Ma la crisi è peggiore in Europa e soprattutto da noi, paese con la Bce che lo scorso 9 aprile ha dichiarato che in Italia i poveri sono giunti a 11 milioni e cotè più di un italiano su sei detiene un reddito pro-capite cosiddetto ‘equivalente’, che tiene conto della composizione della famiglia, inferiore a 8.500 euro, con un redito ‘mediano’ e’ di 16.917 euro, che e’ invece di 23.180 euro in Germania e di 18.444 euro a livello europeo.
La quota di poveri nell’area euro (identificati da un reddito equivalente inferiore alla mediana di ogni Paese) è del 13%, mentre in Italia è del 16,5%: un valore doppio rispetto alla Francia (8,9%) e superiore anche nel confronto con la Germania (13,4%).
Ed ancora una volta, il presidente di Confindustria, Giorgio Squinzi, getta il suo grido d’allarme e dice che il tempo è ormai esaurito e, “sul piano sociale”, l’assenza di un governo e di una guida politica “non potrà proseguire a lungo senza portare a conclusioni violente”.
“Rischiamo di non agganciare una ripresa che, comunque, nella seconda parte dell’anno in Europa ci sarà”, ha aggiunto Squinzi rispondendo alla domanda su cosa il Paese ha perso finora per l’assenza di un governo, a margine della Fiera del Mobile “I Saloni” e a poi commentato in modo critico le modalità previste nel decreto legge per il rimborso alle imprese: “Non è quello che ci aspettavamo. Ci aspettavamo un po’ più di coraggio”, aggiungendo: “Se non tiriamo fuori il coraggio, il Paese continuerà a essere in grande difficoltà”.

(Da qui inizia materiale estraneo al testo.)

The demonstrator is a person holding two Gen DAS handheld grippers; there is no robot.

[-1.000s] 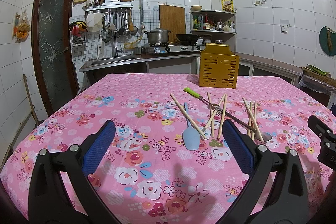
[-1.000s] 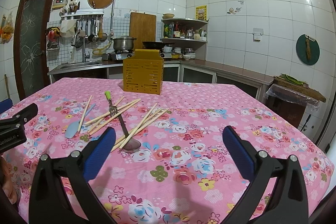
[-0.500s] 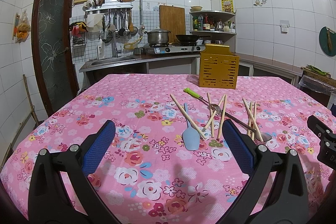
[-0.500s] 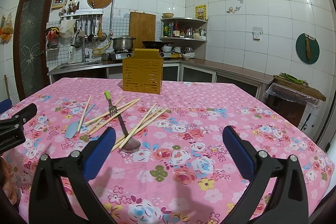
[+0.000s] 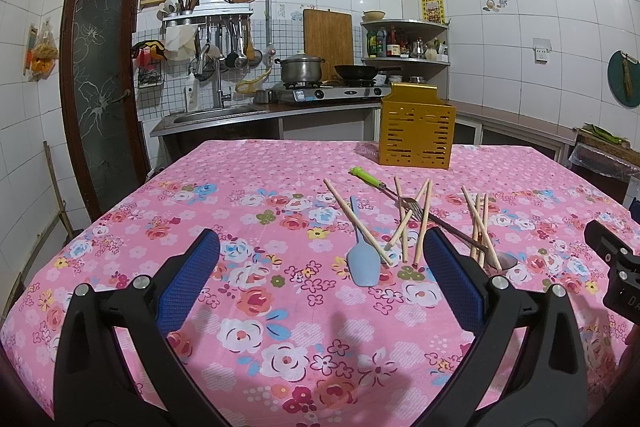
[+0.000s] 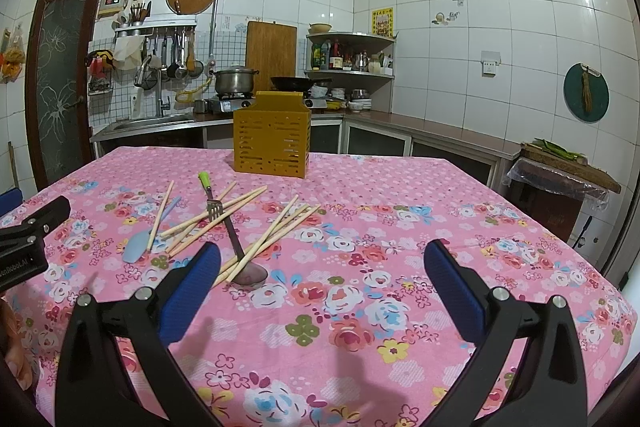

E mentre Bersani continua a “conoscere le mascherine” e si prepara, senza convinzione al’incontro (domani o l’altro) con Berlusconi, in una intervista a Repubblica, l’eurodeputata Idv Sonia Alfano, che tiene i rapporti con gli eletti grillini, sono sempre più numerosi quelli che, ignorando le minacce ed i reprimenda di Grillo, vogliono dialogare con il Pd ed afferma che “ci sono persone che non vogliono la responsabilità di dire sempre dei no”.
Coraggio non è assenza di paura, dice Osho, in realtà è la “totale” presenza della paura, con il coraggio di affrontarla.
All’inizio non c’è molta differenza tra un uomo coraggioso e un codardo. L’unica differenza è che il codardo ascolta le proprie paure e le asseconda; invece l’uomo coraggioso mette da parte le proprie paure e va avanti, entra nell’ignoto, malgrado le proprie paure.
Come ha detto Napolitano, ci volle coraggio per quella scelta della solidarietà nazionale – specchio simmetrico per l’oggi – fatta “per senso di responsabilità nella grande crisi e svolta del 1976”, che si resse sulla “non sfiduci”, il sofisticato marchingegno politico per il quale, con l’astensione più che una neutralità s’indicava che i due storici partiti di massa cominciavano a parlarsi, a interagire.
Oggi, in questo roveto, ci vuole altrettanto coraggio, oltre ad una acuta intelligenza, che si nutra del coraggio di agire, senza partire da conclusioni (e preclusioni) a priori.